**EXERCISE GOAL:** Without the pictures, can you quote each line below exactly?

**DATA EXTRACT:**
==================================================

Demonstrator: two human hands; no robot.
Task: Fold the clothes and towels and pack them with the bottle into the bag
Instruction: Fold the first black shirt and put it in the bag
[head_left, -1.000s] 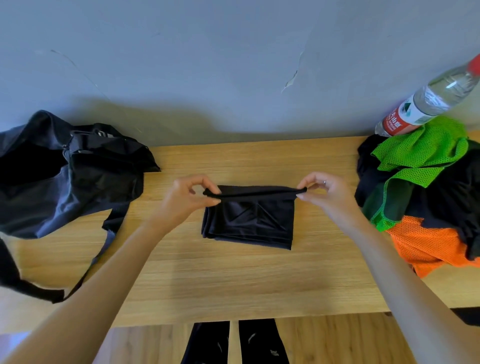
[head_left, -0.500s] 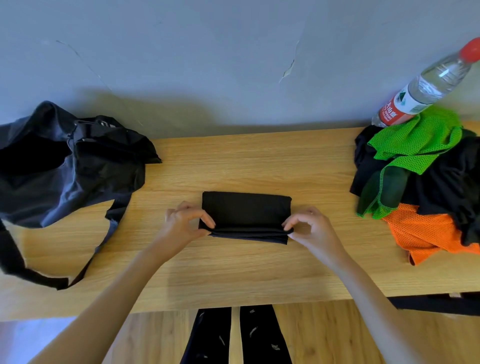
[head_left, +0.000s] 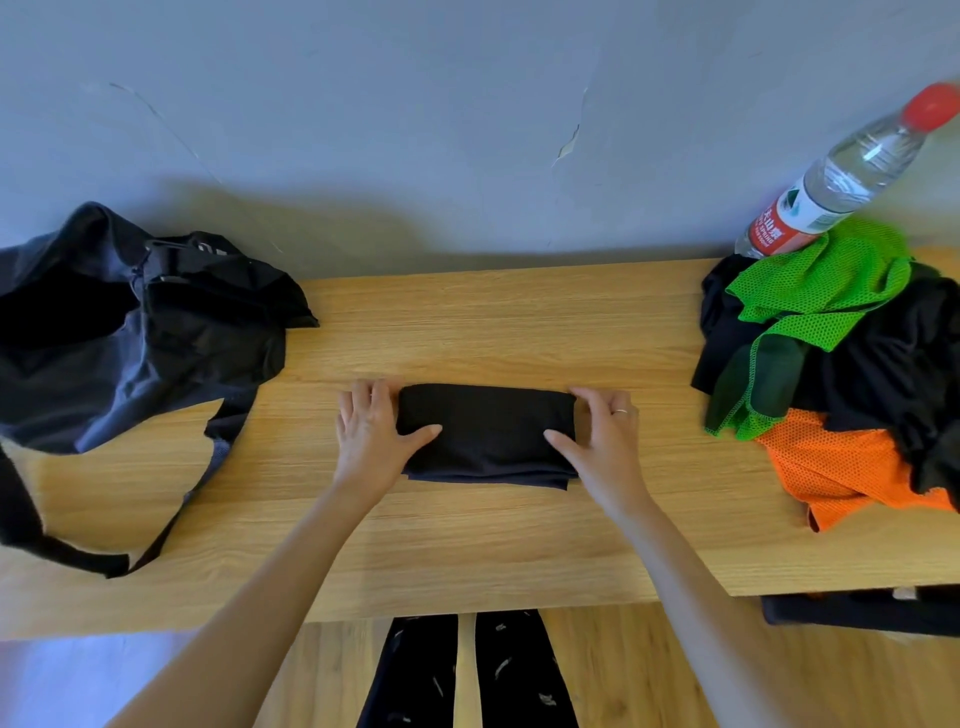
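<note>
Garment: black folded garment (head_left: 488, 431) lies flat on the table (head_left: 467, 540), mid-way between the bag (head_left: 130, 332) to the left and the unfolded pile (head_left: 857, 364) to the right.
Handling: soft, thin and light by its look; the stacked layers would likely slide apart or fall open if lifted by one edge.
Where to hold: judged best at both short ends together, thumbs on top, fingers beneath, so the layers stay clamped.
Long axis: runs left to right, parallel to the table's front edge; the layered edges face the person.
Left hand (head_left: 371, 431): at the left end, thumb on top of the cloth, fingers straight along its edge, pressing.
Right hand (head_left: 602, 436): mirrors it at the right end, thumb on the cloth.
Bottle (head_left: 841, 182): stands behind the pile, against the wall.
</note>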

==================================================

**SOLUTION TO THIS EXERCISE:**
Demonstrator: two human hands; no robot.
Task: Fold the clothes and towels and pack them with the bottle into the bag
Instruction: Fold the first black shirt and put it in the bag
[head_left, -1.000s] 
[head_left, -0.500s] 
[head_left, +0.000s] 
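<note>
Garment: black folded garment (head_left: 488, 431) lies flat on the table (head_left: 467, 540), mid-way between the bag (head_left: 130, 332) to the left and the unfolded pile (head_left: 857, 364) to the right.
Handling: soft, thin and light by its look; the stacked layers would likely slide apart or fall open if lifted by one edge.
Where to hold: judged best at both short ends together, thumbs on top, fingers beneath, so the layers stay clamped.
Long axis: runs left to right, parallel to the table's front edge; the layered edges face the person.
Left hand (head_left: 371, 431): at the left end, thumb on top of the cloth, fingers straight along its edge, pressing.
Right hand (head_left: 602, 436): mirrors it at the right end, thumb on the cloth.
Bottle (head_left: 841, 182): stands behind the pile, against the wall.
</note>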

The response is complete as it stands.